We tested our system for constrained memory bandwidth using Stream benchmark. We run STREAM benchmark [43] simultaneously while executing the proxy application under observation (LULESH, CoMD) on a memory bandwidth constrained system. We also ran varying instances of STREAM benchmark to throttle the bandwidth in a piecewise manner. Table I shows the comparison between measured and predicted sensitivities towards memory bandwidth.
The measured values are higher because of the inability to capture the system noise and other system variances that comes into effect while observing measured values.

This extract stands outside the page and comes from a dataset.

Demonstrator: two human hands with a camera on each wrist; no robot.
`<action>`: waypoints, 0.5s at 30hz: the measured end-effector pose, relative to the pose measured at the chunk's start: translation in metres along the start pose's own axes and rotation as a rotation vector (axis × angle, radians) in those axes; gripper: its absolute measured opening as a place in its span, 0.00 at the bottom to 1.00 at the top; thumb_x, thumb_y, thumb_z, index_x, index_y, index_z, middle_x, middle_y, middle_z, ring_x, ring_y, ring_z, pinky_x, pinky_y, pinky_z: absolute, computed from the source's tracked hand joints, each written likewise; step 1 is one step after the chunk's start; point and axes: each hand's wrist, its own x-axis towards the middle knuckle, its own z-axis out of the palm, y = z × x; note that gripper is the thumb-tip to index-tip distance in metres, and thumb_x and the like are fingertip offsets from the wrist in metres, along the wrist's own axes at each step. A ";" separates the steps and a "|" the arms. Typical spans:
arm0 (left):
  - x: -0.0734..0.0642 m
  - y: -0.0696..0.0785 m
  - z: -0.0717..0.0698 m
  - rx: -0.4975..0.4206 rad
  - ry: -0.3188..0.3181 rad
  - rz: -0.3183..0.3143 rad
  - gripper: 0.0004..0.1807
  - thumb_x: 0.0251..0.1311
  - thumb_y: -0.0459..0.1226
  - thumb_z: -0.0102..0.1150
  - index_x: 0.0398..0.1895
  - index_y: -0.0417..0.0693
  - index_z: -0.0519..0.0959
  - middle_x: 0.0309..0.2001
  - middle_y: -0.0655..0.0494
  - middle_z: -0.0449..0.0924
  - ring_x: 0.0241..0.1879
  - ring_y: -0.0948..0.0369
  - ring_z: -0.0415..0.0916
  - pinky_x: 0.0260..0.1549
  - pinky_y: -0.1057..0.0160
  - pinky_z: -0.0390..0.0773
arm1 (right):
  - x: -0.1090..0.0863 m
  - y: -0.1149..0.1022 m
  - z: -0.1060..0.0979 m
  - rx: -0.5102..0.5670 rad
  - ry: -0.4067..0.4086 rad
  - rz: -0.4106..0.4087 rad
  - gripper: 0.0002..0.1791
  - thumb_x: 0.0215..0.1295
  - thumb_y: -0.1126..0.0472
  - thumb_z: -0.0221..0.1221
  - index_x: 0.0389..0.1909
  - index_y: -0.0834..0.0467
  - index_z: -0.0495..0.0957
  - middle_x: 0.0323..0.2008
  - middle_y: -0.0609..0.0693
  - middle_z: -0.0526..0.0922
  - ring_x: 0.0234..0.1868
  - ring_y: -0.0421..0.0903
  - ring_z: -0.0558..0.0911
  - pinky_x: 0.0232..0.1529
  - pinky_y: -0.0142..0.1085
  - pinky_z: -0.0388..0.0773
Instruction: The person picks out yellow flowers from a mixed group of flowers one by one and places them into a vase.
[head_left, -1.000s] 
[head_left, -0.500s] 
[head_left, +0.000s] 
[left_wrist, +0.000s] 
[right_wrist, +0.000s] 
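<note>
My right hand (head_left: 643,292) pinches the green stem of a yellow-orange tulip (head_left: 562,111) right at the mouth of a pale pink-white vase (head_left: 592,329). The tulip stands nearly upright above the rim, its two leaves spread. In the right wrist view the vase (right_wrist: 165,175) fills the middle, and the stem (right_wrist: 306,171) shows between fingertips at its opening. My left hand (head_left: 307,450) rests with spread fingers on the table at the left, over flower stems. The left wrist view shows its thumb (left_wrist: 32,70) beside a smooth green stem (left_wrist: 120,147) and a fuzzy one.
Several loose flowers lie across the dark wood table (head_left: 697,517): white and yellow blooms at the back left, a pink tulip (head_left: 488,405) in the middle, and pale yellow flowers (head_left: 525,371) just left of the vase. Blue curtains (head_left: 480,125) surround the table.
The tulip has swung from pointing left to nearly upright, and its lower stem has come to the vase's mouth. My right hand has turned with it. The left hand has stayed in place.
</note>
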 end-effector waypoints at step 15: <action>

C. Validation of scalability results for runtime on Cori
We tested scaling results on NERSC's Cori system. We used phase-1 of Cori to test the scalability of the proxy application( Figure 6 ). We tested CoMD for the strong and weak scaling analysis. CoMD's execution time decreases with increasing number of processes, which validates the increasing sensitivity for strong scaling (figure 5). CoMD's runtime does not improve with weak scaling as proposed by Prometheus (figure 5) 
VI. CONCLUSION
Hardware resource optimization holds the same importance and priority as application optimization as we move towards the exascale era. It is crucial to understand the effect of hardware components on an application execution as it plays a key role in the overall performance improvement of application and system in conjunction. We present a methodology: Prometheus that uses application signature as a guideline to identify hardware bottlenecks, measure the sensitivity of significant hardware components, and configure selected hardware components to show the effect on the application performance and energy consumption. Prometheus encapsulates a combination of analytical and machine learning techniques, and uses Aspen DSL as a modular and composable tool to extract the benefits of the various modeling techniques e.g., Roofline, supervised machine learning etc. Aspen DSL also helps us in changing and testing configurations of hardware with applications and showing their effect on LULESH and CoMD.